进一步的改进是,所述步骤三中,体掺杂区的形成是形成第二导电类型的第一体掺杂区;或者是分先后两个步骤既形成第二导电类型的第一体掺杂区又形成第一导电类型的第二体掺杂区;所述第一或者第二体掺杂区的离子注入为在光刻胶的定义下的自对准注入,注入能量无需考虑是否会打穿多晶硅层,以实现更高的注入结深,能根据击穿电压的需求进行调整;第一或者第二体掺杂区的自对准注入形成沟道区的工艺无需与其他器件结构的形成共享工艺,能提高注入剂量以提高沟道区表面杂质浓度,降低器件尺寸。

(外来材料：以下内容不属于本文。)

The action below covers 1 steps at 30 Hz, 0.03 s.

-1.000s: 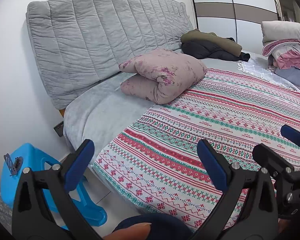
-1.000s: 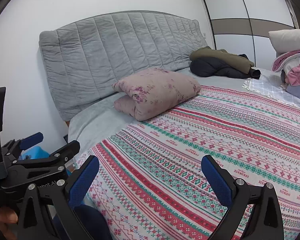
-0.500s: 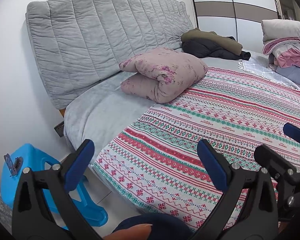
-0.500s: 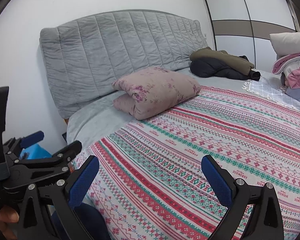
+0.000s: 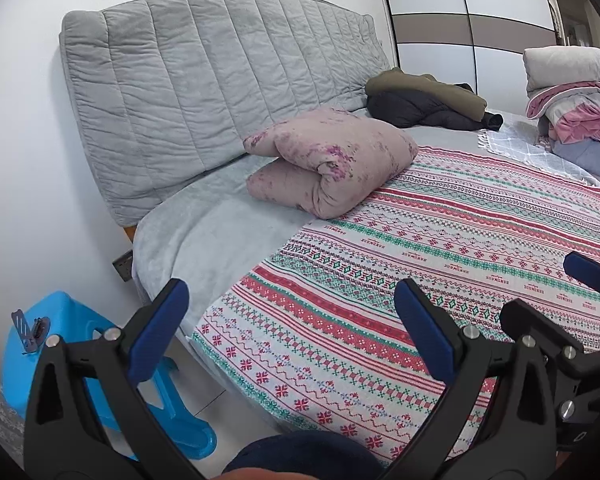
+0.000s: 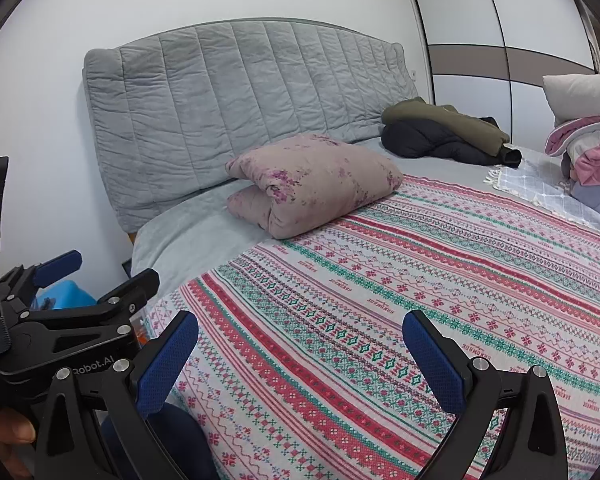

进一步的改进是,所述的第一导电类型为P型,第二导电类型为N型;或者是,所述第一导电类型为N型,第二导电类型为P型。
本发明所述的开关LDMOS器件,在漏区,或者是漏区和源区,均放置于体掺杂区中,且体掺杂区是通过光刻胶定义然后进行针对性的离子注入,作为带光刻胶的自对准离子注入形成沟道区,能不受其他工艺的限制或者结构的影响,实现了传统工艺中难以实施的增加离子注入的能量和离子注入的剂量的目的。更高的离子注入能量能增加结深,充分利用LDD区的纵向深度,优化漏端电场分布,提高器件的击穿电压BV。更高的离子注入剂量能增加沟道区表面浓度,因此在保证击穿电压BV达到设计要求的同时降低沟道长度Lch,从而实现了缩小器件尺寸的目的。
附图说明
图1 是现有的开关LDMOS的结构示意图。
图2~8 是本发明实施例一开关LDMOS器件的制造工艺步骤图。
图9~14 是本发明实施例二开关LDMOS器件的制造工艺步骤图。
图15 是本发明开关LDMOS器件的制造工艺流程图。
附图标记说明
1是第一阱,2是第一体掺杂区(Nbody),3是多晶硅栅极,4是LDD,5a是第一重掺杂区,5b是第二重掺杂区,6是第三重掺杂区,7是场氧,8是栅极侧墙,9是第二体掺杂区(Pbody),10是光刻胶。
具体实施方式
由于开关LDMOS器件在实际应用中以N型LDMOS器件为主,本发明实施例中也均以N型LDMOS器件举例来说明,即定义第一导电类型为P型,定义第二导电类型为N型。如果需要制作P型,则将相关的导电类型取为相反即可。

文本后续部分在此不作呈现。